Monday, 19 January 2009

Barr on Scriptural Authority

Anyone vaguely familar with this blog will know that I am a great fan of Brevard Childs. Childs' greatest critic was James Barr, another brilliant scholar who I need to become more acquainted with. One thing I notice, however, when I read his critiques of Childs, is that he seems to consistently miss the point. I can't imagine Childs disagreeing with too much of what Barr said ... at least not the stuff I've read. It's just that Barr's own approach, as Seitz put it, is "myopic." He doesn't get to the substance of what Childs is talking about.
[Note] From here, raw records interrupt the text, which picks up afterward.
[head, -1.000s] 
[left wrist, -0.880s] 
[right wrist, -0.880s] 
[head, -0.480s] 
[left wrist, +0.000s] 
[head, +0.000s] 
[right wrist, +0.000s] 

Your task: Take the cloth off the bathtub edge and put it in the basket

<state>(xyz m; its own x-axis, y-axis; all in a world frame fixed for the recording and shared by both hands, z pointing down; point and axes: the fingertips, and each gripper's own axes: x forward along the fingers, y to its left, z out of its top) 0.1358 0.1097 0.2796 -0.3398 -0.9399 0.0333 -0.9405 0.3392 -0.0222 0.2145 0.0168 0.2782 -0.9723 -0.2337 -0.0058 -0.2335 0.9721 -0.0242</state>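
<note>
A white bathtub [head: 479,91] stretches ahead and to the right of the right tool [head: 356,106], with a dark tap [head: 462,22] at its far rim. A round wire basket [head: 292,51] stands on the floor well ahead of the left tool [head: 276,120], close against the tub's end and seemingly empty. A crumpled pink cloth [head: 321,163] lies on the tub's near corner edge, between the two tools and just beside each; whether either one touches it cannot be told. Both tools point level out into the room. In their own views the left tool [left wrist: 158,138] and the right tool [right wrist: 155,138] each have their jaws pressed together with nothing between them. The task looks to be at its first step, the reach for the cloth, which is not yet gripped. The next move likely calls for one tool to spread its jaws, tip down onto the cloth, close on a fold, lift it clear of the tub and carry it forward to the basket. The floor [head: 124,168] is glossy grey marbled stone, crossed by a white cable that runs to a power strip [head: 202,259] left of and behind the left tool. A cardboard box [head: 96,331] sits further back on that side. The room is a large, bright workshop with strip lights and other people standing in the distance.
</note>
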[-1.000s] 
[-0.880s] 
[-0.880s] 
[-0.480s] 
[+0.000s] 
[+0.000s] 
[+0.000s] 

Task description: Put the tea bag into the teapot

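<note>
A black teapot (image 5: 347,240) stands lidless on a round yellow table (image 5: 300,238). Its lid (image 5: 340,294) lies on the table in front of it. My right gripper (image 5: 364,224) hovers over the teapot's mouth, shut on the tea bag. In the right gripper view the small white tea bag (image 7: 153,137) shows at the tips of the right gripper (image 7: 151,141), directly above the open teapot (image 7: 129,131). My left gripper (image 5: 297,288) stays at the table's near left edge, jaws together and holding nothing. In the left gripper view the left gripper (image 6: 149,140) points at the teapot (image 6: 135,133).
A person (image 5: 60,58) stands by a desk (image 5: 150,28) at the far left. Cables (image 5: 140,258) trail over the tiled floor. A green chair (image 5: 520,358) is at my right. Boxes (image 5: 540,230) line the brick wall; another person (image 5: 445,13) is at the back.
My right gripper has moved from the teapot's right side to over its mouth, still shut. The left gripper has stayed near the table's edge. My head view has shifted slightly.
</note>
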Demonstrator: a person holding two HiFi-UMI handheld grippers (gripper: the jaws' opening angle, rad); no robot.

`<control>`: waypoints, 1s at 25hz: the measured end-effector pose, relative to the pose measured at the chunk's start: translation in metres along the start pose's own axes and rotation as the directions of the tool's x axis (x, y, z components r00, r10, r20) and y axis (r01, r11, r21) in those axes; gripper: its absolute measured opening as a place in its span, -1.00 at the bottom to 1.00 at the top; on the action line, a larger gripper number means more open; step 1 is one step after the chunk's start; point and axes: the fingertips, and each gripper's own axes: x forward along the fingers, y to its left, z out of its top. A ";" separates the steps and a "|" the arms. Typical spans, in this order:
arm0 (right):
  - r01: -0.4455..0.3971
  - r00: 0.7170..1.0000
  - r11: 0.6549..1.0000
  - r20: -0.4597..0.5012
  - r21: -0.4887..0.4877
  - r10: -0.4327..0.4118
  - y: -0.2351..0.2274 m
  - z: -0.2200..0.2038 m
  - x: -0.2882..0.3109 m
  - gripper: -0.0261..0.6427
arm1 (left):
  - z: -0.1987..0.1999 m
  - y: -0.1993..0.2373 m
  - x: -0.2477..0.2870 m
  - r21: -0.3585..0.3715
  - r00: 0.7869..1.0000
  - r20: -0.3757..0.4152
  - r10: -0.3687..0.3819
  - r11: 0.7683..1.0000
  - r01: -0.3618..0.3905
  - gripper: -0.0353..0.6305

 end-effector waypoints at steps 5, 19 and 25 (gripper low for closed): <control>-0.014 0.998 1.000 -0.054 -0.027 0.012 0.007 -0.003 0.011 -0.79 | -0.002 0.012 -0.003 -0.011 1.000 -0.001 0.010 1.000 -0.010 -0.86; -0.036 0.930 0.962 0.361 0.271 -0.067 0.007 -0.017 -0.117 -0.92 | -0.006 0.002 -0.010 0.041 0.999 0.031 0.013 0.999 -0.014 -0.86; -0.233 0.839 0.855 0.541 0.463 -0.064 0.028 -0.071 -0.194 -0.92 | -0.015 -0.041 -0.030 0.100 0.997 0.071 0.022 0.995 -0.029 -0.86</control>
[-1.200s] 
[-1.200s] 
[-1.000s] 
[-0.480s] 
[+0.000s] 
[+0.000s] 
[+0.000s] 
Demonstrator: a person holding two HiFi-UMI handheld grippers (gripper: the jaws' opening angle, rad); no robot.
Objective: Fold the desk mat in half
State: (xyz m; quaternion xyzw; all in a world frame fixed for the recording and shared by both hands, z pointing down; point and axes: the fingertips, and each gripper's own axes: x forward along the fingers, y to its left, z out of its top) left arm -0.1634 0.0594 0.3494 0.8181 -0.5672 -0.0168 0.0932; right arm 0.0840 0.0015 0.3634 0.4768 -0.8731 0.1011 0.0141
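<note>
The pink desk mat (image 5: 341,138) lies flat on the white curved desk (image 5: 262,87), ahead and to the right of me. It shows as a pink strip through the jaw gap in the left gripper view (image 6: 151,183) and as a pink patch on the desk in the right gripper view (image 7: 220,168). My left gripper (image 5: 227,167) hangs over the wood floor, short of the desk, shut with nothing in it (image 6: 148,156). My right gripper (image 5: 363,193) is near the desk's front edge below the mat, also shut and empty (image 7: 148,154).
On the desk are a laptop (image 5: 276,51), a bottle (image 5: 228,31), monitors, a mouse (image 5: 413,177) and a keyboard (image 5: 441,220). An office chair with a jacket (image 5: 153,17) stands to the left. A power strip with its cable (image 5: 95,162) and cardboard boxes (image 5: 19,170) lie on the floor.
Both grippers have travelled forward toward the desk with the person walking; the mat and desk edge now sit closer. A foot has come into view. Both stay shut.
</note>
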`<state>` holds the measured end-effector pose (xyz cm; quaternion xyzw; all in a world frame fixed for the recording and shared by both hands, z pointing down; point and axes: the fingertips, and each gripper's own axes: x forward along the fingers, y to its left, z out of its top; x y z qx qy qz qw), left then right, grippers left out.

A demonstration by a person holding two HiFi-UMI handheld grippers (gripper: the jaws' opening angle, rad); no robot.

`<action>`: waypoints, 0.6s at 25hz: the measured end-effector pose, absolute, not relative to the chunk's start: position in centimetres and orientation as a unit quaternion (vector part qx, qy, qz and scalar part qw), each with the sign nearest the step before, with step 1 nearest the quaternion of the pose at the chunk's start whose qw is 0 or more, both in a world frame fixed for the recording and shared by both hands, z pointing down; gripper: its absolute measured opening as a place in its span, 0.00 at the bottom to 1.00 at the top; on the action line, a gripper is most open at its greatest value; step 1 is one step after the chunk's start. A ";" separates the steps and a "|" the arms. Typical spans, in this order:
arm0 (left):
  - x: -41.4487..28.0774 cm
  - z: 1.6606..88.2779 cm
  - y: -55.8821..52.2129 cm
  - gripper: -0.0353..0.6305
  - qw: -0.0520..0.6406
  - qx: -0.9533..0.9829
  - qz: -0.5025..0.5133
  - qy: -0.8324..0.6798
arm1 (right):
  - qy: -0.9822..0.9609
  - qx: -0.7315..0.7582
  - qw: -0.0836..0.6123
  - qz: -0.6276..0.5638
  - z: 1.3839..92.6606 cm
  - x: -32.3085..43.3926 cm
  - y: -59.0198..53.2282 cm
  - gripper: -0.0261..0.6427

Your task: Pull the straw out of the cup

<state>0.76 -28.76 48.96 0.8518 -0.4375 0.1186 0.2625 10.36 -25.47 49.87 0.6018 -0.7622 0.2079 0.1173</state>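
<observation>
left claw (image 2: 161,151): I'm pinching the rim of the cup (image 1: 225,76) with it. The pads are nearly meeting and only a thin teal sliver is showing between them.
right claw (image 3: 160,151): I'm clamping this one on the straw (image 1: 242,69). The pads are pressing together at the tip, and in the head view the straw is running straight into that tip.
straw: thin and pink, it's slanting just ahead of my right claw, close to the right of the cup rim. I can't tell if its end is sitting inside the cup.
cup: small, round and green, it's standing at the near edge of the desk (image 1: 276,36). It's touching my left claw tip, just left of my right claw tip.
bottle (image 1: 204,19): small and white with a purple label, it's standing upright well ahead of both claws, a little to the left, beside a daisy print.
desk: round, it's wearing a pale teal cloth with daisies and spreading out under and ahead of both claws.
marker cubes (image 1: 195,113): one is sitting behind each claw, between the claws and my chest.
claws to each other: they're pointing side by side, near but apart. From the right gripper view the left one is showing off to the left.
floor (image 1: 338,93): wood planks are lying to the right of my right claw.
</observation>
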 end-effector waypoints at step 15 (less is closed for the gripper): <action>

Here is a quote by Barr, which, at least read on its own out of context, I can pretty much agree with:

We have seen that scripture emerged from the tradition of the people of God. Now there is no reason why we should say that scripture, i.e. the final written product, is inspired byGod but the stages which led up to it, in which the important decisions were take, the stages of oral tradition and the like, were not inspired by God. So inspiration would have to be understood in the sense that God in his Spirit was in and with his people in the formation, transmission, writing down and completion of their tradition and its completion and fixation as scripture. In this process the final stage, the final fixation, was the least important rather than the most important. Now this helps us with another question: is the authority really the authority of the books as books, or is it the authority of the persons who wrote the book and the persons about whom they are written? Do we believe Romans because, being scripture, it is authoritative, or do we believe it because it was by St Paul who as a person was authoritative? In the way I have put the matter, it is not necessary to make the choice an absolute one. Authority resides in the people of God, or perhaps more correctly in the central leadership of the people of God; but it also resides in the scripture which they formed and passed on to later generations as their own communication, as the voice which they wanted to be heard as their voice. The grounding of scripture is in the history of tradition within Israel and the earliest church.”
Barr,J. (1980) “Has the Bible any Authority”, in The Scope and Authority of the Bible. SCM Press. pp. 63-64

[Hat Tip: Richard, of the helpful blog יהוה מלך).